◆ Exercise objective: All of the data below should be copied exactly as it stands.

◆ Dataset section:
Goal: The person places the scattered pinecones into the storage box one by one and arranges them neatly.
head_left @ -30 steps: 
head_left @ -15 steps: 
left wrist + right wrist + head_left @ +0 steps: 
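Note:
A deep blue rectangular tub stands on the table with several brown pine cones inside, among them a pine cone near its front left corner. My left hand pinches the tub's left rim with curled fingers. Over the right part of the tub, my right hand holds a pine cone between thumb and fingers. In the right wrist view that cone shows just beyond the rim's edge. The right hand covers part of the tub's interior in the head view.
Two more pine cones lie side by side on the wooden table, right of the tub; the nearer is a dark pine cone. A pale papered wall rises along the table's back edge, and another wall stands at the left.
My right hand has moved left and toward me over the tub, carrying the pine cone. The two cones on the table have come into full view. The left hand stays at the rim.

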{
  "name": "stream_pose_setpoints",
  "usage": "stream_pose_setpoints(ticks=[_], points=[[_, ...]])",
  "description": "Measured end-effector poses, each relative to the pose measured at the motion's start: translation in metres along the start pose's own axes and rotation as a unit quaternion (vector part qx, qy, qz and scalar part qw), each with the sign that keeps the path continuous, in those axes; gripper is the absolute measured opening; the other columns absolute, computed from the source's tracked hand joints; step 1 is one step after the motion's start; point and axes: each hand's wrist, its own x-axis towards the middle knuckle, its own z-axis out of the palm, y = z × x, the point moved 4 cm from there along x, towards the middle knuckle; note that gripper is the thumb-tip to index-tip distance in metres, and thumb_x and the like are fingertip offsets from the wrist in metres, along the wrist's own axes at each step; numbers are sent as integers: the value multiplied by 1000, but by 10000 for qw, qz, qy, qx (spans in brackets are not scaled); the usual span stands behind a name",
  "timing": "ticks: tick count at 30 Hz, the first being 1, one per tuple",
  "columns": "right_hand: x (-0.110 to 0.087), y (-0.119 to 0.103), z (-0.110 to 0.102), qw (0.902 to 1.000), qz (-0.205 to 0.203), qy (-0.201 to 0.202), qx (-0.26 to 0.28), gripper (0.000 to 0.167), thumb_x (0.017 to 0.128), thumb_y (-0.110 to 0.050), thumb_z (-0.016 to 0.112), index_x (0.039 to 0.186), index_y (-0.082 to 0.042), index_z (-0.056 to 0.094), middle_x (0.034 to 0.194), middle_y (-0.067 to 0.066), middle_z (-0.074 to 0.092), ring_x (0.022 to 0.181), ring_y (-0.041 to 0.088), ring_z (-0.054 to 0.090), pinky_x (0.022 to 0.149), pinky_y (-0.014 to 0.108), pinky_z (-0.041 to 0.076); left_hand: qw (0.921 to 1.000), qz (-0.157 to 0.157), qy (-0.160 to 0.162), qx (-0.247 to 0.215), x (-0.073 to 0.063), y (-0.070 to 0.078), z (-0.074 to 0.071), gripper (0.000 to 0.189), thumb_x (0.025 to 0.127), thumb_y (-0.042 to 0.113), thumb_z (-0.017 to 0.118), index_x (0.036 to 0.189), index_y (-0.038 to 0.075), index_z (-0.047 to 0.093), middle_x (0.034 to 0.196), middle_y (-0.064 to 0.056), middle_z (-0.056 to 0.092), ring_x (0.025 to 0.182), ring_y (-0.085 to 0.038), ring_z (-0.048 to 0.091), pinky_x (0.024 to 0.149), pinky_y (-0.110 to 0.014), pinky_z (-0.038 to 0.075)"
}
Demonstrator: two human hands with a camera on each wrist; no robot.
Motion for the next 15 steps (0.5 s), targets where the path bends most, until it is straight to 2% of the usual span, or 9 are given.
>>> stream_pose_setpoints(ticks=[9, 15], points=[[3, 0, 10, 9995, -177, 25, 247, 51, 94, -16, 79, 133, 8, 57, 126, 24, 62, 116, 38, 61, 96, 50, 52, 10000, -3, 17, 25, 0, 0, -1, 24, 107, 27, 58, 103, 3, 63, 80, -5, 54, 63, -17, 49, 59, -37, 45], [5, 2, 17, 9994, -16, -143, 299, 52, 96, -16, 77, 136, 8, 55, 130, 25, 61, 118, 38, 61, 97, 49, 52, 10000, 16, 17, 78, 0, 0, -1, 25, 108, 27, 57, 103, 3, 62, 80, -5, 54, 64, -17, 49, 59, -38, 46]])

◆ Result below:
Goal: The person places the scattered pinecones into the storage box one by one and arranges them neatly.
head_left @ -30 steps: 
head_left @ -15 steps: 
left wrist + right wrist + head_left @ +0 steps: 
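Note:
A deep blue rectangular tub stands on the table with several brown pine cones inside, among them a pine cone near its front left corner. My left hand pinches the tub's left rim with curled fingers. Over the right part of the tub, my right hand holds a pine cone between thumb and fingers. In the right wrist view that cone shows just beyond the rim's edge. The right hand covers part of the tub's interior in the head view.
Two more pine cones lie side by side on the wooden table, right of the tub; the nearer is a dark pine cone. A pale papered wall rises along the table's back edge, and another wall stands at the left.
My right hand has moved left and toward me over the tub, carrying the pine cone. The two cones on the table have come into full view. The left hand stays at the rim.
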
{
  "name": "stream_pose_setpoints",
  "usage": "stream_pose_setpoints(ticks=[_], points=[[_, ...]])",
  "description": "Measured end-effector poses, each relative to the pose measured at the motion's start: translation in metres along the start pose's own axes and rotation as a unit quaternion (vector part qx, qy, qz and scalar part qw), each with the sign that keeps the path continuous, in those axes; gripper is the absolute measured opening; the other columns absolute, computed from the source's tracked hand joints; step 1 is one step after the motion's start; point and axes: each hand's wrist, its own x-axis towards the middle knuckle, its own z-axis out of the palm, y = z × x, the point moved 4 cm from there along x, towards the middle knuckle; note that gripper is the thumb-tip to index-tip distance in metres, and thumb_x and the like are fingertip offsets from the wrist in metres, along the wrist's own axes at each step; numbers are sent as integers: the value multiplied by 1000, but by 10000 for qw, qz, qy, qx (spans in brackets are not scaled); the usual span stands behind a name",
  "timing": "ticks: tick count at 30 Hz, the first being 1, one per tuple",
  "columns": "right_hand: x (-0.110 to 0.087), y (-0.119 to 0.103), z (-0.110 to 0.102), qw (0.902 to 1.000), qz (-0.205 to 0.203), qy (-0.201 to 0.202), qx (-0.26 to 0.28), gripper (0.000 to 0.167), thumb_x (0.017 to 0.128), thumb_y (-0.110 to 0.050), thumb_z (-0.016 to 0.112), index_x (0.039 to 0.186), index_y (-0.082 to 0.042), index_z (-0.056 to 0.094), middle_x (0.034 to 0.194), middle_y (-0.067 to 0.066), middle_z (-0.074 to 0.092), ring_x (0.022 to 0.181), ring_y (-0.041 to 0.088), ring_z (-0.054 to 0.090), pinky_x (0.022 to 0.149), pinky_y (-0.014 to 0.108), pinky_z (-0.041 to 0.076); left_hand: qw (0.921 to 1.000), qz (-0.157 to 0.157), qy (-0.160 to 0.162), qx (-0.247 to 0.215), x (-0.073 to 0.063), y (-0.070 to 0.078), z (-0.074 to 0.071), gripper (0.000 to 0.189), thumb_x (0.025 to 0.127), thumb_y (-0.042 to 0.113), thumb_z (-0.017 to 0.118), index_x (0.036 to 0.189), index_y (-0.038 to 0.075), index_z (-0.047 to 0.093), middle_x (0.034 to 0.196), middle_y (-0.064 to 0.056), middle_z (-0.056 to 0.092), ring_x (0.025 to 0.182), ring_y (-0.085 to 0.038), ring_z (-0.048 to 0.091), pinky_x (0.024 to 0.149), pinky_y (-0.110 to 0.014), pinky_z (-0.038 to 0.075)"
}
Demonstrator: two human hands with a camera on each wrist; no robot.
Motion for the next 15 steps (0.5 s), targets where the path bends most, until it is straight to 2% of the usual span, or 9 are given.
>>> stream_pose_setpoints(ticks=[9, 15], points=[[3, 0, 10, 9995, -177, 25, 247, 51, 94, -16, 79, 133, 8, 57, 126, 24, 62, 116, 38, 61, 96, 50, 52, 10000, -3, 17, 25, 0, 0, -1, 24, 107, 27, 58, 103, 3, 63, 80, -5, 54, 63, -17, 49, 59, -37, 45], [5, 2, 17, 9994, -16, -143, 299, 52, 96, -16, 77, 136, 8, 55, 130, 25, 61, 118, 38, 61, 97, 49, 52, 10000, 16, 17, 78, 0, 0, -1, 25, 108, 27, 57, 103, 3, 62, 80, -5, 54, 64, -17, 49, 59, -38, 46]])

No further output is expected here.